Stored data
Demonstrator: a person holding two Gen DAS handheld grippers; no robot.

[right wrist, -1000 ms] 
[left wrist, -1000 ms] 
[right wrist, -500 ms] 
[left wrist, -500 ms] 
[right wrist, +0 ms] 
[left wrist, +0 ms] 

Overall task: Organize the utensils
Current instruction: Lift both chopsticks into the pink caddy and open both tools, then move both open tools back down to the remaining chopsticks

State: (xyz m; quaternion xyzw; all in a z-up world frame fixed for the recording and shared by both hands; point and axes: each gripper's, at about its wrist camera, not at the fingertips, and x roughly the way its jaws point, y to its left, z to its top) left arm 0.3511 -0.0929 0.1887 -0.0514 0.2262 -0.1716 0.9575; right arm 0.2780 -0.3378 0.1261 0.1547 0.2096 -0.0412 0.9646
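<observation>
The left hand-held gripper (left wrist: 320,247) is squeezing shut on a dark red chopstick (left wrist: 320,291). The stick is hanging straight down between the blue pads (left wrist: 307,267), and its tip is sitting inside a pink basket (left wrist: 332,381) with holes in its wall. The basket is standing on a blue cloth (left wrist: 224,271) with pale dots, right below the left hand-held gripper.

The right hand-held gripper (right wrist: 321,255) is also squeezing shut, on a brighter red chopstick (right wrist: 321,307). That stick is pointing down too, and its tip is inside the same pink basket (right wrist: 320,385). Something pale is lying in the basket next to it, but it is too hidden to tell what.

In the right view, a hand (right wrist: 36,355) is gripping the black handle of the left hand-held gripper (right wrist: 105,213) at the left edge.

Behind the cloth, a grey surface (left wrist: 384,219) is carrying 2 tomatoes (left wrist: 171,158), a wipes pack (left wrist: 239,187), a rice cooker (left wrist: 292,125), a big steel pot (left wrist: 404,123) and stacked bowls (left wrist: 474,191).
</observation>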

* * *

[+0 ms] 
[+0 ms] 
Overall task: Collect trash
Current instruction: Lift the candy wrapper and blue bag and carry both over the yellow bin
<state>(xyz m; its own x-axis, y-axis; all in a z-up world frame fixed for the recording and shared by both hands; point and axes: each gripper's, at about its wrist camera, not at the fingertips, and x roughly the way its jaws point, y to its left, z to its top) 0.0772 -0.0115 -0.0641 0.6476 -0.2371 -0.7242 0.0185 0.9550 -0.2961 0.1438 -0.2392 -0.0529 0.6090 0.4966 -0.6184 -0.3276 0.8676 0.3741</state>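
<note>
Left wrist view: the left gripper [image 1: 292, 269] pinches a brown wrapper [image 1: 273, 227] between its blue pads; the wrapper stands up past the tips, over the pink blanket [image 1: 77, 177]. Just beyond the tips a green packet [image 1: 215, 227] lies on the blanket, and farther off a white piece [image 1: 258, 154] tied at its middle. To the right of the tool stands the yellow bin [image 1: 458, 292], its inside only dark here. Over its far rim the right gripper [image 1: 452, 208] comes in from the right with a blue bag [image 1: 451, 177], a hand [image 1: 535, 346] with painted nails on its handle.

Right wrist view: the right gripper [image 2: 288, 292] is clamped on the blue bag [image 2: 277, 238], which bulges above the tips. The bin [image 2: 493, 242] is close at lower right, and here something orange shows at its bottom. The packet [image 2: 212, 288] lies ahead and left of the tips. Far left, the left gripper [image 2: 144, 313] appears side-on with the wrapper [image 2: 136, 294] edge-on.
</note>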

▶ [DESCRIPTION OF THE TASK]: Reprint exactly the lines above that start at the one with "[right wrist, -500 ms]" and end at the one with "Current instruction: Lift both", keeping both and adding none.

▶ [WRITTEN RESPONSE]:
[right wrist, -500 ms] 
[left wrist, -500 ms] 
[right wrist, +0 ms] 
[left wrist, +0 ms] 

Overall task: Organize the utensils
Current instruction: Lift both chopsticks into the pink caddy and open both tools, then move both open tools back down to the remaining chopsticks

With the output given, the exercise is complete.